Exercise » Each line from the one that contains "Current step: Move" down to the last line of the material should be retyped exactly as it stands.

>>>

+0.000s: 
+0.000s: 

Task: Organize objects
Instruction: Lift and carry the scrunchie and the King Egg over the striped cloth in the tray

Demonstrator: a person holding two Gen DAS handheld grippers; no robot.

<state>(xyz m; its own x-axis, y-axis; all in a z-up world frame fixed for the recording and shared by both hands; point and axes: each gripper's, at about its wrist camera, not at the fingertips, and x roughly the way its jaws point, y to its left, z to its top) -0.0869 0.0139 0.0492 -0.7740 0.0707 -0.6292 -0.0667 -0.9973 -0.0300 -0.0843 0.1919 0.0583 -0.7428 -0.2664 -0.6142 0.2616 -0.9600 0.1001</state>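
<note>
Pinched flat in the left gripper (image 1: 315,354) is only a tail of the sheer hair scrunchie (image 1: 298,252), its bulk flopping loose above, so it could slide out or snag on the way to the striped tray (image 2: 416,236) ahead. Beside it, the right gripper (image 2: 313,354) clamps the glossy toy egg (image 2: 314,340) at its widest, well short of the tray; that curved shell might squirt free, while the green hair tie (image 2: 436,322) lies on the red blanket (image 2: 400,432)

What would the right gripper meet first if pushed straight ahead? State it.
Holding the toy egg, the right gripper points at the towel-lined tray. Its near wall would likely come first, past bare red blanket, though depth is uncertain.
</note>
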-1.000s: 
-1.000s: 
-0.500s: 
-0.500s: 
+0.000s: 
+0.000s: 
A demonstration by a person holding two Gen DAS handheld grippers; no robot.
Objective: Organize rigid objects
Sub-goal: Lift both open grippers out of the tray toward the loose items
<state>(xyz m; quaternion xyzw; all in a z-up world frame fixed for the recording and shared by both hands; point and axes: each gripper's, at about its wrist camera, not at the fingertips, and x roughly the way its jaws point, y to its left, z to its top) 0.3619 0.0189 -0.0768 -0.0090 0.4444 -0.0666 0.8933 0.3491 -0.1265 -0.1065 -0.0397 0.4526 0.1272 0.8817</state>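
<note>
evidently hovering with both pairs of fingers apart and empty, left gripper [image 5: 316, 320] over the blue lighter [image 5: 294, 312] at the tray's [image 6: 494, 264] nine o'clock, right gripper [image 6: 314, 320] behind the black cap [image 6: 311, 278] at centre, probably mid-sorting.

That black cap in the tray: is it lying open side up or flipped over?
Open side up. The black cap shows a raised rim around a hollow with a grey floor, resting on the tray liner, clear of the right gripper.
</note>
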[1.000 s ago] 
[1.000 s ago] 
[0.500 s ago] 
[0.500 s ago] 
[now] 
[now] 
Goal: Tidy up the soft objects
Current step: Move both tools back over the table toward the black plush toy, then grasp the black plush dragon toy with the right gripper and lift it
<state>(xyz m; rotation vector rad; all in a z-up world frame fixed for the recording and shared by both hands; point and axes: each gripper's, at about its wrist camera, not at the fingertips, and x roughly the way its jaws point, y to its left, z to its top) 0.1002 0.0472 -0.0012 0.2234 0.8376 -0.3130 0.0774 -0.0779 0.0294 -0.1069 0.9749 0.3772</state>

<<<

Finished exercise »
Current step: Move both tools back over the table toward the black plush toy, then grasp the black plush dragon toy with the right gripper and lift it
<state>(xyz m; rotation vector rad; all in a z-up world frame fixed for the recording and shared by both hands; point and axes: each gripper's, at about its wrist camera, not at the fingertips, and x roughly the way its jaws point, y to its left, z to its top) 0.1002 0.0472 -0.0012 0.2234 0.8376 -0.3130 0.0774 -0.0779 0.0294 -0.1069 0.9749 0.3772</state>

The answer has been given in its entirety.